God’s Country

by Allyson Smith

GOD’S COUNTRY. That’s what my husband’s grandmother calls this land of rolling fields and sprawling cities. She grew up forty-five minutes from the University of Notre Dame, and when she heard Bryan had decided to come here for his PhD, she was thrilled. “You’ll absolutely love it there,” she told us. “That’s God’s country.”

When it comes to divine landscape, I’ve always pictured the cover of U2’s Joshua Tree album—wildly desolate and wide open. I spent half my childhood in such terrain, up in the mountains or out in the desert. After I got a copy of the album, I wandered while humming “In God’s Country.” But suburbs and farmland as God’s country? I’ll admit it; I disagreed. A major criterion in bestowing a name like that, I argued, is the ability to actually see some of the country. So much of the Midwest is paved under asphalt or planted down in corn that I really had no idea what the raw place looks like. God’s country cannot possibly be so masked and cluttered. At least that was my impression before coming.

I realize for some people (maybe even most people) landscape is just not that big of a deal. As long as health, or employment, or housing, or the family dynamic is good, they could just as happily live on the outskirts of Lincoln, Nebraska, as on the outskirts of Yosemite. But for our family, wild landscape is crucial—in the top three at least. So choosing to move to the Midwest, a small step by most calculations, was a giant leap for this particular fragment of mankind.
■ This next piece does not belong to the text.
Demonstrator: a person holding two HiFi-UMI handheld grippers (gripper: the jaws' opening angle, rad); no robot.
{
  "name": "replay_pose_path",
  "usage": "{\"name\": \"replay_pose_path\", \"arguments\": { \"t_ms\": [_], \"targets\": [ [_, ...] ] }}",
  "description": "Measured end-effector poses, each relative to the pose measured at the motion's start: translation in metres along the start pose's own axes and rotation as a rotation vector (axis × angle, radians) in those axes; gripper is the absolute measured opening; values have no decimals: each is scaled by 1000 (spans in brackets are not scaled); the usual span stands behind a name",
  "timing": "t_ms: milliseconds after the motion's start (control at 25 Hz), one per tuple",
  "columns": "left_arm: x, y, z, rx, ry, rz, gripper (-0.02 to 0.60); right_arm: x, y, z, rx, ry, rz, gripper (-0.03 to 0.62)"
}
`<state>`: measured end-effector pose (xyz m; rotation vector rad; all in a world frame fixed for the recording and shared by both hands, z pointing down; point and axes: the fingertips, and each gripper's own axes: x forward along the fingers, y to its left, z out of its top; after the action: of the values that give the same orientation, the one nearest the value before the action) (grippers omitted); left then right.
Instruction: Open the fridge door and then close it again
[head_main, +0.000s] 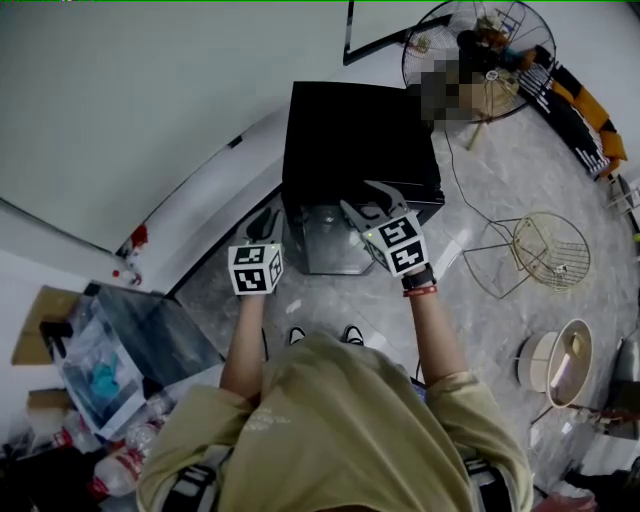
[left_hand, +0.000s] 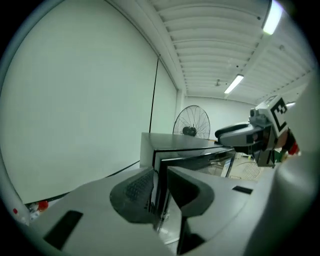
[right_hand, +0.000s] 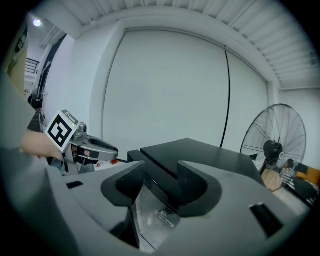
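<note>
At the floor's near left corner, plastic bottles and cardboard are seen piled beside a box with a dark glazed top. The left gripper is held level with the fridge's front left corner, just short of it. In the left gripper view its jaws are released, with a narrow gap between the pads. Nothing is clasped there, and only the dark frame of the glass door is seen through the gap, farther off.

The black fridge is set on the floor near its far edge, close to the foot of the white wall, with its glass door turned toward the person. Whether the door is fully shut against the body cannot be told.

The right gripper is held above the front top edge of the fridge, toward its right side. Its jaws are spread wide and nothing is grasped. In the right gripper view the fridge's top corner and the door glass are framed between the pads without being touched. A dark watch and a red band are worn on the right wrist.

A large round fan is stood behind the fridge toward the floor's far right corner. A wire frame seat is placed well apart on the right.
</note>
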<state>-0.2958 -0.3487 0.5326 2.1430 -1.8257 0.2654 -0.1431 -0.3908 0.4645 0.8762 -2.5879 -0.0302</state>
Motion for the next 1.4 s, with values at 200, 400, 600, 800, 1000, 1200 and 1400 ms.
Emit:
{"name": "replay_pose_path", "arguments": {
  "t_ms": [200, 400, 600, 800, 1000, 1200, 1400],
  "targets": [
    [-8, -35, 35, -24, -85, -77, 97, -28, -10, -1, 115, -66, -103, 176],
    [-11, -68, 60, 23, -143, -104, 71, -52, -21, -6, 215, -112, -175, 132],
    [-12, -85, 68, 27, -163, -126, 43, -73, -43, -15, 282, -164, -302, 90],
    [-11, -98, 76, 54, -194, -120, 20, -85, -46, -19, 298, -169, -324, 40],
    [-14, -108, 80, 40, -214, -134, 18, -97, -46, -17, 292, -177, -338, 23],
    [-15, -112, 82, 67, -230, -114, 18, -105, -50, -13, 292, -195, -350, 21],
    [-18, -122, 86, 77, -267, -142, 18, -106, -51, -16, 295, -196, -343, 23]
  ]
}}
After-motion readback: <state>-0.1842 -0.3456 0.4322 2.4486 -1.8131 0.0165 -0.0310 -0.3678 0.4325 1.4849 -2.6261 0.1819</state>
Which is where this train of thought joins up with consecration. When I was young, I understood the word consecration to mean grandiose things: putting all of one’s money in a communal pot, standing in line to be handed a pair of shoes, bedding down in matching huts. But over the years the concept has come to mean much more subtle (and more difficult) things. I haven’t been asked to work in the kitchen-of-the-masses, or to deposit our monthly income into a group fund. But I have committed to pool my time, talents, and pretty much everything else—if not in practice, then at least in theory. And that’s a tall order. Reconciling the need to give to others with the need to give to oneself can sometimes be confusing, frustrating, and downright obnoxious.

And yet.

When consecration is no longer about giving what I’ve got, and instead becomes centered on my attitude toward giving, even to myself, remarkable things have happened. New realities replace old ones; ideas of need and beauty and expectations can transform into the very things that seemed their antithesis. In spite of all my arid, aspen-covered dreams, I am becoming attached to this place. The plains and riverbanks have their own spectacular beauty, and the people inhabiting them even more so. I have found that my idea of God’s country is shifting and expanding, along with my appreciation of where I am. Consecration has come to mean being open to giving out what I’m not sure I’ve got extra of (or even enough of): time, energy, money, attention. Including, at least for the time being, my sense of place.

Apparently I am not the only one. This issue of Segullah is loaded with consecration, at disparate levels and in varied forms, but all headed in the same direction—taking what we do, and have, and are, and creating something worthy of the term consecrated, of being set aside for the Lord. We are all of us, in our own ways, pulling wherever we live within the boundaries of God’s country.